Directions for this task: Nothing outside the range below should be printed. Output exactly the lines from the line with "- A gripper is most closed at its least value" to the line with "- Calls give", both included.

Data shown:
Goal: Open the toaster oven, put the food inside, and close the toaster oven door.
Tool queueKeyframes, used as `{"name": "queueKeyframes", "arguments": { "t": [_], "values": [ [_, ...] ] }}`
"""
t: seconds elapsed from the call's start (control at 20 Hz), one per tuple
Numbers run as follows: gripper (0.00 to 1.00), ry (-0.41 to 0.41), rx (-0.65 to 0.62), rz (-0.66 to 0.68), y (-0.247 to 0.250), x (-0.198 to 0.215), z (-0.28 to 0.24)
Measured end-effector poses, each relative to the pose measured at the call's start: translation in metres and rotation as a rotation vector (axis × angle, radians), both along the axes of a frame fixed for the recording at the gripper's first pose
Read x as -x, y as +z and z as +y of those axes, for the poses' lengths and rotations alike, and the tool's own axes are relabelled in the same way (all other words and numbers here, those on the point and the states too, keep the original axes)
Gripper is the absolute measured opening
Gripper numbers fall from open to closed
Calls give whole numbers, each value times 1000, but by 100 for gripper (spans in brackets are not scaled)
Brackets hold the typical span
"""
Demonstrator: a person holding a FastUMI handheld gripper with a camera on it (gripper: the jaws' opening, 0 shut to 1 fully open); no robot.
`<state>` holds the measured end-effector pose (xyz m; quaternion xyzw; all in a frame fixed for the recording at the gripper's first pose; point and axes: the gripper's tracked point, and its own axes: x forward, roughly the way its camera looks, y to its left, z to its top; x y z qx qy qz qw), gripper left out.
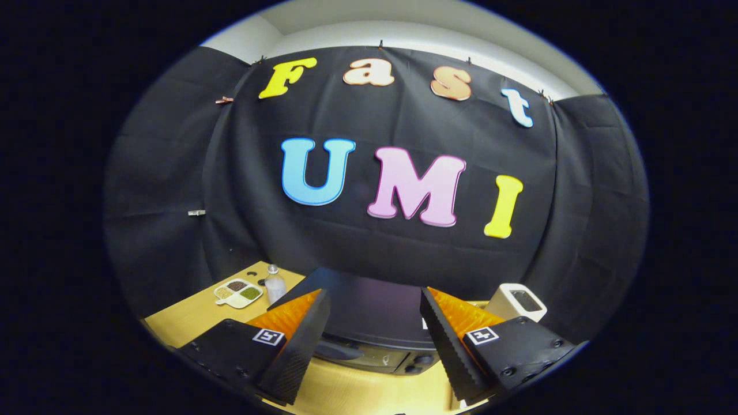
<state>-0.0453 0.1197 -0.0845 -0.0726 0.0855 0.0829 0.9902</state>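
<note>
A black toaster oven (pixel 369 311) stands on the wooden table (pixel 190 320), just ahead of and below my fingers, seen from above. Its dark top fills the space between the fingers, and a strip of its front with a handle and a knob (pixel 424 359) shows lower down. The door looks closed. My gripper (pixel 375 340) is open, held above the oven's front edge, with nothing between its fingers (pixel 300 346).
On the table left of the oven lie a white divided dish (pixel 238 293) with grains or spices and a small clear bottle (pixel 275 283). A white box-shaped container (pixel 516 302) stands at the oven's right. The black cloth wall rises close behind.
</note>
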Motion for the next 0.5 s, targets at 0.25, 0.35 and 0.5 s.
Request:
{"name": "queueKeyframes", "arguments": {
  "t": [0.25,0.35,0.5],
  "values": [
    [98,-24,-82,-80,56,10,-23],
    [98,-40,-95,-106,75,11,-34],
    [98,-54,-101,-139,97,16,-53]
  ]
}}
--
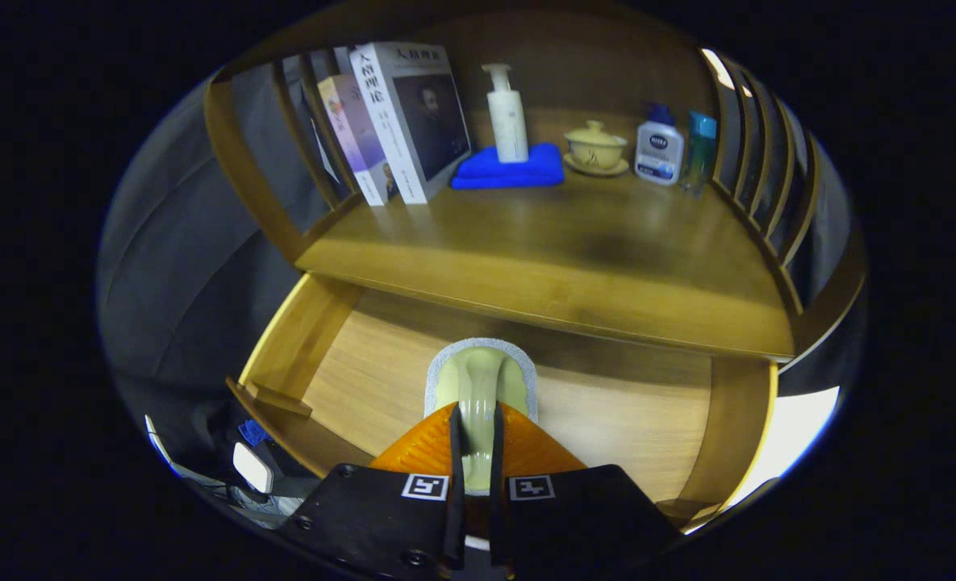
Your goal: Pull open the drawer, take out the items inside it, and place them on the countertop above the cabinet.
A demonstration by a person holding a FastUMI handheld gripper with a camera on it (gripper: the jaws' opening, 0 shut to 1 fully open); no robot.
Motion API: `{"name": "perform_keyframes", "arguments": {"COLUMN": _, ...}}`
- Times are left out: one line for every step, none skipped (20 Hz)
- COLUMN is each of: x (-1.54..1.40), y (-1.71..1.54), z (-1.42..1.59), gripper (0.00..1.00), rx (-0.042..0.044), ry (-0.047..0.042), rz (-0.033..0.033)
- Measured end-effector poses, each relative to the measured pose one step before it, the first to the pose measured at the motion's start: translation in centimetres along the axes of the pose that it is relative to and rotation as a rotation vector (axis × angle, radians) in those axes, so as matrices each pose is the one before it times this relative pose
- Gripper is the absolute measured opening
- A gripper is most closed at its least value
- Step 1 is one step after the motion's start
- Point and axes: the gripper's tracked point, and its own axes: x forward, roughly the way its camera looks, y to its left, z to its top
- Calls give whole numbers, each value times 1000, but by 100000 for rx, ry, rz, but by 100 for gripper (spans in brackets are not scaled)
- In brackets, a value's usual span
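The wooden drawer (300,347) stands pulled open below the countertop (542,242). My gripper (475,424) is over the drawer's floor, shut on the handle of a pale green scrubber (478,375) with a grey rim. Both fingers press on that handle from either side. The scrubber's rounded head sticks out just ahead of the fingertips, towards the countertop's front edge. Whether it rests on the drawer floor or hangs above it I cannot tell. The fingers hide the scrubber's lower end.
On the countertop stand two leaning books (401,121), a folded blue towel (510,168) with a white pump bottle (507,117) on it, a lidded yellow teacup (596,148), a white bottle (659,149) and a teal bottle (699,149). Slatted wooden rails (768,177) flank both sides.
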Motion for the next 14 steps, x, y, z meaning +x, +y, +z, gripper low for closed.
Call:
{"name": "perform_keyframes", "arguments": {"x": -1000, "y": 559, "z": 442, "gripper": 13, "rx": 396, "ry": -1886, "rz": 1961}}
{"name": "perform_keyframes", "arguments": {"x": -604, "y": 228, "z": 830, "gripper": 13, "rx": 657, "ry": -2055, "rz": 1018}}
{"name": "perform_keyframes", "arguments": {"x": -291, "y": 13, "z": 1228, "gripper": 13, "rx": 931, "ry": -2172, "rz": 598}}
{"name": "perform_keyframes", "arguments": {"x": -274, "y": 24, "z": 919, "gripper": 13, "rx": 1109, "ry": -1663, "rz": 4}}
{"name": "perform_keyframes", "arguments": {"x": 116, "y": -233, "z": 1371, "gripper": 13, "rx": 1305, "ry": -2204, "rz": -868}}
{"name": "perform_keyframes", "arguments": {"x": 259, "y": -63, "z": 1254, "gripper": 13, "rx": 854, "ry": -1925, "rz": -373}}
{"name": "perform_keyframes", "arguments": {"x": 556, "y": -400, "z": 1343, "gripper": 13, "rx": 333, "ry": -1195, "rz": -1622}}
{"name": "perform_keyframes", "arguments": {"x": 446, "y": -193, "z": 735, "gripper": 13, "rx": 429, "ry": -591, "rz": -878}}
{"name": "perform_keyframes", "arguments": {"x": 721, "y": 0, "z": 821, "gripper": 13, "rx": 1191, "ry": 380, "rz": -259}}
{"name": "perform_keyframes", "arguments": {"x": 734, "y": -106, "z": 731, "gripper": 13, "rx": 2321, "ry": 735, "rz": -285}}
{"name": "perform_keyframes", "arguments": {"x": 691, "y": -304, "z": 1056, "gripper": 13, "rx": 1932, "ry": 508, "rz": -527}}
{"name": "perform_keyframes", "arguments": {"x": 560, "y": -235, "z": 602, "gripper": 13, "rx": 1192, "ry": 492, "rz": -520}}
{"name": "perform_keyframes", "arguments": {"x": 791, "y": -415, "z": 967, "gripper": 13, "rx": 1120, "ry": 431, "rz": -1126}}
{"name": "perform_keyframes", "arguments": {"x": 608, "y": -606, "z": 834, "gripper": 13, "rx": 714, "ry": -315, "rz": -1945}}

Answer to the exercise:
- A gripper is most closed at its least value
- Step 1 is one step after the motion's start
- Point and axes: the gripper's tracked point, and its own axes: x forward, roughly the way its camera looks, y to its left, z to its top
- Calls give whole numbers, each value times 1000, but by 100000 for rx, ry, rz, but by 100 for gripper (spans in brackets are not scaled)

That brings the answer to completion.